Last week, when the mowers arrived in my neighborhood, I railed against the decapitation of this year’s crop of dandelions, likening it to the French Revolution, or to Herod’s massacre of the Innocents. Then a friend sent me an article that shines a different light on the plant. Friends of the dandelion, you may resent me for this, but I must tell the truth.
Although dandelions masquerade as wildflowers, they are not native to North America. They arrived on the Mayflower (along with diphtheria, typhoid, and other scourges), brought by the Pilgrims for medicinal uses. Dandelion pollen, when introduced by bees into the reproductive organs of native wildflowers, inhibits seed formation. And although pollen is crucial to the proper development of bee larvae, dandelion pollen lacks certain essential amino acids, so that an exclusive diet of dandelion pollen retards development and even kills the larvae of mason bees (a type of solitary native bee), honeybees, and bumblebees.

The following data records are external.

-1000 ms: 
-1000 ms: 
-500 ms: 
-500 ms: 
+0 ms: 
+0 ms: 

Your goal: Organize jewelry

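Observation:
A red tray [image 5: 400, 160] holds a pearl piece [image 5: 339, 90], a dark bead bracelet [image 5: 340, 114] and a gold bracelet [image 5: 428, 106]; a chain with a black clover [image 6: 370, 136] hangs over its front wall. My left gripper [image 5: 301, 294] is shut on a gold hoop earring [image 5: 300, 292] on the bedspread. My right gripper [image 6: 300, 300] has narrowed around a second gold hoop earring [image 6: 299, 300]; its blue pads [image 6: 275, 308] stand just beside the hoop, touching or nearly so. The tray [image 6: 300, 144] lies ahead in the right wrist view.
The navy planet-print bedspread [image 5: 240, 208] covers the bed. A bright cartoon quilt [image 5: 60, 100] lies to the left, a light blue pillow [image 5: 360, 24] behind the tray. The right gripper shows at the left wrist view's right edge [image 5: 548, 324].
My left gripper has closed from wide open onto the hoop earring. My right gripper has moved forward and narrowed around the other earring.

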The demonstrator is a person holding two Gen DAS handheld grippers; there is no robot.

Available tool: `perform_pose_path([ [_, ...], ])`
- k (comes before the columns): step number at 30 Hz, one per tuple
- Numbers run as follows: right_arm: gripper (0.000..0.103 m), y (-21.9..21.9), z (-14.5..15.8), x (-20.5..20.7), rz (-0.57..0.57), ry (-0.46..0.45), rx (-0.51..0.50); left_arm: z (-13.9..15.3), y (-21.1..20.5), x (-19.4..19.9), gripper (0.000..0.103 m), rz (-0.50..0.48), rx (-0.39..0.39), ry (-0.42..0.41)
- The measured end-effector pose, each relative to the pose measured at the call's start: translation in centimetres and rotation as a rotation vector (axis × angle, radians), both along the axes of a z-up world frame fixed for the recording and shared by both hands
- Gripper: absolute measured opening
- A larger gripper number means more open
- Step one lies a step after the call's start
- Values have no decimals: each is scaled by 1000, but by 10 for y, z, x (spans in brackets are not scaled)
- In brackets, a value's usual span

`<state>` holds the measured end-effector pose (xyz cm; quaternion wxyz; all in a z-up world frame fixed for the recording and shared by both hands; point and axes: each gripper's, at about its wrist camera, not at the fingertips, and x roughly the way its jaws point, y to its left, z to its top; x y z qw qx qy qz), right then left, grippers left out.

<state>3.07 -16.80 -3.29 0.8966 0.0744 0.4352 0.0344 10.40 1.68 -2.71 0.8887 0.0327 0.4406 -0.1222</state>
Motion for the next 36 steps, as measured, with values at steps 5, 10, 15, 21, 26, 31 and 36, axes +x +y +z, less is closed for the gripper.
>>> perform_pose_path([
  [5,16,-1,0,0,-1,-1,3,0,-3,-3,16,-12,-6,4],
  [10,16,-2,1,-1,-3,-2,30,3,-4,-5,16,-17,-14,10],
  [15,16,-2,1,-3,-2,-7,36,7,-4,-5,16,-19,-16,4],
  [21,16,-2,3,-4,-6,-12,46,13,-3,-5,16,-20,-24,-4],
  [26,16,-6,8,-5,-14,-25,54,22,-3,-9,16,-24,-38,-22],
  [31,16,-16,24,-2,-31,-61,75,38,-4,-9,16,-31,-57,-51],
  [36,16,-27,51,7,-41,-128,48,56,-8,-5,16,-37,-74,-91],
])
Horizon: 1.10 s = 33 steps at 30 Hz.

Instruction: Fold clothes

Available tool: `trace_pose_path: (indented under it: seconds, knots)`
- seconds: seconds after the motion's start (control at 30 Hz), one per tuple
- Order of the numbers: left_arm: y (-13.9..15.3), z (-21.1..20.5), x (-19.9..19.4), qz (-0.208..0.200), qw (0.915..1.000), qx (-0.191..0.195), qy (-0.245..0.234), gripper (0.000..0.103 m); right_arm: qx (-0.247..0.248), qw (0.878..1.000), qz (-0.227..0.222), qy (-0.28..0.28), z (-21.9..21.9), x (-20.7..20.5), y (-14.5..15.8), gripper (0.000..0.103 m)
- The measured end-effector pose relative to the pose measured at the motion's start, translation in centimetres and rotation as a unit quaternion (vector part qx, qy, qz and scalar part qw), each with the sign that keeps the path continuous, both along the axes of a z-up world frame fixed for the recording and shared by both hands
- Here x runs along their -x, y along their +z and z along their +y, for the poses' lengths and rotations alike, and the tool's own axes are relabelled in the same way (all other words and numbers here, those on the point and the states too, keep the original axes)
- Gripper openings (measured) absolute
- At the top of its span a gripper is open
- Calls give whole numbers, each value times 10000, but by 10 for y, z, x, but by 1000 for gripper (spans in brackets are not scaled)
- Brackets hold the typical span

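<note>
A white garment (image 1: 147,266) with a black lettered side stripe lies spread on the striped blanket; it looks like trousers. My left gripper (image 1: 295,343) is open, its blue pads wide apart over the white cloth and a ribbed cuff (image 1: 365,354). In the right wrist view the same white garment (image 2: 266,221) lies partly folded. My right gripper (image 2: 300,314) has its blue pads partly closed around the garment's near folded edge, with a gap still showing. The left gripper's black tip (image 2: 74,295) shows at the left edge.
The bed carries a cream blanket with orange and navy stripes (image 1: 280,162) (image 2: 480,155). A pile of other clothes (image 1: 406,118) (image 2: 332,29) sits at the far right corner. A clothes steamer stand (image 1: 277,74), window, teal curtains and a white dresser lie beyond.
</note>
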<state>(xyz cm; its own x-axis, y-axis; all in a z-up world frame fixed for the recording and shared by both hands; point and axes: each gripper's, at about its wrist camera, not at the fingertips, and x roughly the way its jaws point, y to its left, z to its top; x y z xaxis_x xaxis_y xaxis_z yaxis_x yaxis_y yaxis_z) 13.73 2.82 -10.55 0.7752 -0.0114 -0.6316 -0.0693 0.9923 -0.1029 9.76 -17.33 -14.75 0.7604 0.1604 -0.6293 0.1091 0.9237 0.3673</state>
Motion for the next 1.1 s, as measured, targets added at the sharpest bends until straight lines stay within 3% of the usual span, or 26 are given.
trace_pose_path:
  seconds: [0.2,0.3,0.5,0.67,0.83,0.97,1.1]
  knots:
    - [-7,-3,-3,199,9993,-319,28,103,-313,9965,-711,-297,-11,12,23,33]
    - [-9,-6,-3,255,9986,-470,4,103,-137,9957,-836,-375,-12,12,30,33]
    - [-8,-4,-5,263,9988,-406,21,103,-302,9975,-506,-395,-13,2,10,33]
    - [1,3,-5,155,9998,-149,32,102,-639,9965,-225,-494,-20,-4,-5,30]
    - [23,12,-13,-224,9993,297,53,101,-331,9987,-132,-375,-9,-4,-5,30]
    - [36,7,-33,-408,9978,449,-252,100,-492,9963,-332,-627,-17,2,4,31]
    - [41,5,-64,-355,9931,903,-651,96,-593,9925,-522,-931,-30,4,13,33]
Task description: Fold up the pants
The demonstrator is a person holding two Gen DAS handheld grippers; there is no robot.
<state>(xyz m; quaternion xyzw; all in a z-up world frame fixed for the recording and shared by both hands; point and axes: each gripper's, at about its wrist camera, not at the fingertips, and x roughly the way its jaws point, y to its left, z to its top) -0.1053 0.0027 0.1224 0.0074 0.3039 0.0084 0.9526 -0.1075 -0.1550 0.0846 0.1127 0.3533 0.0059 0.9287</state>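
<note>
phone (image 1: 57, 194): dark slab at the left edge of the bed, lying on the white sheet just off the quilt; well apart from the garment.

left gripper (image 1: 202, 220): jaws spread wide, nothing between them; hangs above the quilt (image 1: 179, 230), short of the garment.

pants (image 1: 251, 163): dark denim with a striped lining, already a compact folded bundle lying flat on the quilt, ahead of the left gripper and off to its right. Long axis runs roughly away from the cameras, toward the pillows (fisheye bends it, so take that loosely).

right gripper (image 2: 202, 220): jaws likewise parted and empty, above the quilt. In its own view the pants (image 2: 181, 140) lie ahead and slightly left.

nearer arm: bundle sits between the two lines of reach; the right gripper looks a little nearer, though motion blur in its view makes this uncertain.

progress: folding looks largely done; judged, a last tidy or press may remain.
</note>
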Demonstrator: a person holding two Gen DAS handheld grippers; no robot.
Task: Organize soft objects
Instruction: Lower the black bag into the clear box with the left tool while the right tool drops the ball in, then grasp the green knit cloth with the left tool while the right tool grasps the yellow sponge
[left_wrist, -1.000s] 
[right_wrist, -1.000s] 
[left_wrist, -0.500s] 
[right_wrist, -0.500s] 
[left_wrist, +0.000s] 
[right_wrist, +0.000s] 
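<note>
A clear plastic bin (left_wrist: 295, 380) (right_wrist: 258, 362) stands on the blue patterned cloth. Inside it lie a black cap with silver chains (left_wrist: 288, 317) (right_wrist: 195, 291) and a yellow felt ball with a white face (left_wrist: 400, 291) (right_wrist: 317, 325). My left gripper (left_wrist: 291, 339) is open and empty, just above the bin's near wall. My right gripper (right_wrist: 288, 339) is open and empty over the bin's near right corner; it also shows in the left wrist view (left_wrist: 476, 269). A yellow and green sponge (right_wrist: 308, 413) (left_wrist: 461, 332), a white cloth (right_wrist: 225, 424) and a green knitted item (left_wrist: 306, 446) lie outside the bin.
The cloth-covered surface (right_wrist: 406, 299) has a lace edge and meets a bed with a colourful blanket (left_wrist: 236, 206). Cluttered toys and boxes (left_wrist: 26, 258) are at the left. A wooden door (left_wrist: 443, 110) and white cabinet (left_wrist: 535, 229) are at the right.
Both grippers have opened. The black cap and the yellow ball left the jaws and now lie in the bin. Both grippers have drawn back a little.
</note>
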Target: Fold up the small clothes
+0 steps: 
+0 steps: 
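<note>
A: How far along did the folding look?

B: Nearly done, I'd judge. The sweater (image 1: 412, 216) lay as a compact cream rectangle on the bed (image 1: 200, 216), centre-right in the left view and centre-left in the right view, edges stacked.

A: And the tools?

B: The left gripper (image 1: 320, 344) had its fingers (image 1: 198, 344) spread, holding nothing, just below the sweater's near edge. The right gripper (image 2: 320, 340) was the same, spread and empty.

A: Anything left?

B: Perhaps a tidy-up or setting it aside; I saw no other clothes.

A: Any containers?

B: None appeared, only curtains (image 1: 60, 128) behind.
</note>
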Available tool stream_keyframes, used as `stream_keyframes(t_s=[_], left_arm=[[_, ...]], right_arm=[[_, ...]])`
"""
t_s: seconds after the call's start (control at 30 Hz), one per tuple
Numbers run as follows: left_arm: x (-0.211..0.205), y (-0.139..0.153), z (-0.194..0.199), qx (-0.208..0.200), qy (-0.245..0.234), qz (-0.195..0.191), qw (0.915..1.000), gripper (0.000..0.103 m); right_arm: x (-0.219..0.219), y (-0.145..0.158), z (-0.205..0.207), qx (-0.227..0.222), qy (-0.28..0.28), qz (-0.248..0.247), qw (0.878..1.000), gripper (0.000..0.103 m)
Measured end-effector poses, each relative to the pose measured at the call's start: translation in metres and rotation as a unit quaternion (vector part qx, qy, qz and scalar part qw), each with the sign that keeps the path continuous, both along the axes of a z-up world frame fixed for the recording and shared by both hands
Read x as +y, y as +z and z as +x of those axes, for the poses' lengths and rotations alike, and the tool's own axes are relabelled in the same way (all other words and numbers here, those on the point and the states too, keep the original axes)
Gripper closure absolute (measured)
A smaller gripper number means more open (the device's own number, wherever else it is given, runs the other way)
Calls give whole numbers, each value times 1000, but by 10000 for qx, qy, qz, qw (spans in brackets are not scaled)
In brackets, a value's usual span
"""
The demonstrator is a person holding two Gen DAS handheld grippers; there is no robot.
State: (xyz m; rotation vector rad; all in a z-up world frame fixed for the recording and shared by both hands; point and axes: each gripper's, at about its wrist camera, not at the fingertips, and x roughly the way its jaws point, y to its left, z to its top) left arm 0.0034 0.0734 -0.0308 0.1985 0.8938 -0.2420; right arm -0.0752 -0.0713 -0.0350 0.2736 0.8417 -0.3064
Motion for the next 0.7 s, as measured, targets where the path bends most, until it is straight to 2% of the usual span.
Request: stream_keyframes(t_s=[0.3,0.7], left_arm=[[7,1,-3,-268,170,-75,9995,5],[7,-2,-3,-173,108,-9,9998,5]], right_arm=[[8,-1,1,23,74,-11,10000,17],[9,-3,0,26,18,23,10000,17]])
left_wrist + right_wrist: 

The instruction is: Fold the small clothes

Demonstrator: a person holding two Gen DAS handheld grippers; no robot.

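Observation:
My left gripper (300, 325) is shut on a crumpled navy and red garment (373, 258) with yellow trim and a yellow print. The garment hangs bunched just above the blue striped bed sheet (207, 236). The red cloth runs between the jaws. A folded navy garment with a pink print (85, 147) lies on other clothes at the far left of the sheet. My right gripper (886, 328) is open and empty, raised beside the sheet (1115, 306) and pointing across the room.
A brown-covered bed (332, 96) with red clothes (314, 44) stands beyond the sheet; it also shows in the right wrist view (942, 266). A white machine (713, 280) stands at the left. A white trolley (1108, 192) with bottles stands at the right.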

It turns out that those poor martyred innocents may be less innocent than I believed. With their ruthless self-propagation strategies, dandelions are the plant kingdom’s equivalent of the cuckoo. But is this the final word on bees and dandelions? I have no idea, being neither a botanist nor an entomologist. I’m just a person with a patch of grass in front of my house and a beehive across the road, trying to make sense of the world.
It makes me nervous when things I thought I knew for certain turn out to be otherwise. The dandelion reversal reminds me of others that I have lived through. For example, as babies, my generation was put to sleep on our backs, but when we had children ourselves pediatricians said to put them to sleep on their stomachs. Then our grandchildren arrived, and stomach-sleeping was held to be a major cause of infant deaths. Remember the 1980s, the no-fat decade? You could have all the sugar you wanted as long as you didn’t consume any fat. I have to thank my mother for warning me against this trend, telling me stories of how sick people got during the Spanish Civil War when the olives were not harvested and they had to live without olive oil.
Now science informs me that my friend the dandelion is not to be trusted. Of course the bad effects on the development of bee larvae only happen if they are fed dandelion pollen exclusively. As with most things in life, moderation is key. Dandelions are here to stay, and as long as theirs is not the only pollen around, the bee larvae will do fine. But is this the last word on the issue? Will future research restore dandelions to their honored status and instead blame, say, trillium for the insects’ problems?
For the moment, it seems right to encourage native wildflowers. But as we wait for the milkweed, the asters, and the lupines to become established, the best thing to do, while dwelling calmly in uncertainty, is to make dandelion wine:
Collect one gallon of dandelion blossoms, being careful to pick only the yellow petals. Pour one gallon of boiling water over the flowers. Cover and leave for three days, stirring every day. Strain the liquid into a pan. Add two sliced lemons, two sliced oranges, and a little ginger root. Boil gently for half an hour. Cool and add half an ounce of yeast. Leave to ferment for three days, then bottle and cork lightly.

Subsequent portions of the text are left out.